Top of SUPPLIED DATA
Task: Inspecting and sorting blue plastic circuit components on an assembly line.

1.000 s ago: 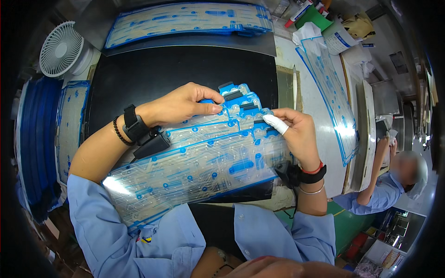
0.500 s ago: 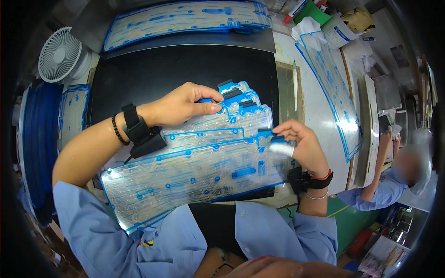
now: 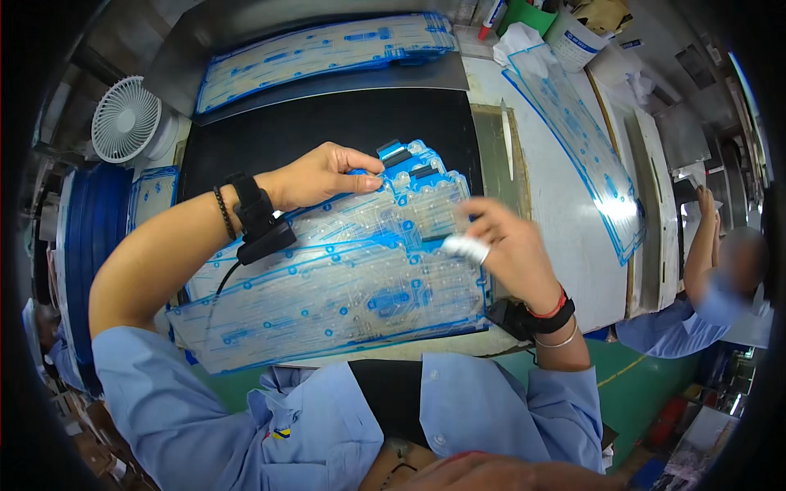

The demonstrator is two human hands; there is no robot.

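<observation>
Several clear plastic circuit sheets with blue printing and dark tabs lie fanned out in front of me. My left hand pinches the upper edge of the stack between thumb and fingers, near the tabbed end. Over the right end of the sheets is my right hand, its fingers bent and somewhat blurred, the thumb apart from them. A white cover wraps that thumb. One dark tab on the front sheets shows just left of the thumb. I see nothing held between these fingers.
A black mat lies under the work. Behind it, more printed sheets rest on a metal plate. A white fan stands left, a long blade-like tool and another sheet lie right. Another person sits far right.
My right hand has come away from the front sheet's tabbed corner and moved left and slightly up over the stack. The front sheet lies closer against the others. My left hand keeps its pinch.
</observation>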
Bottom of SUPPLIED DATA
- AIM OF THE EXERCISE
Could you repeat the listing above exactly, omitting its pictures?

- YOUR RESPONSE
Task: Inspecting and sorting blue plastic circuit components on an assembly line.

1.000 s ago: 
0.500 s ago: 
now: 

The demonstrator is two human hands; there is no robot.

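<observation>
Several clear plastic circuit sheets with blue printing and dark tabs lie fanned out in front of me. My left hand pinches the upper edge of the stack between thumb and fingers, near the tabbed end. Over the right end of the sheets is my right hand, its fingers bent and somewhat blurred, the thumb apart from them. A white cover wraps that thumb. One dark tab on the front sheets shows just left of the thumb. I see nothing held between these fingers.
A black mat lies under the work. Behind it, more printed sheets rest on a metal plate. A white fan stands left, a long blade-like tool and another sheet lie right. Another person sits far right.
My right hand has come away from the front sheet's tabbed corner and moved left and slightly up over the stack. The front sheet lies closer against the others. My left hand keeps its pinch.
</observation>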

This output has been written out in full.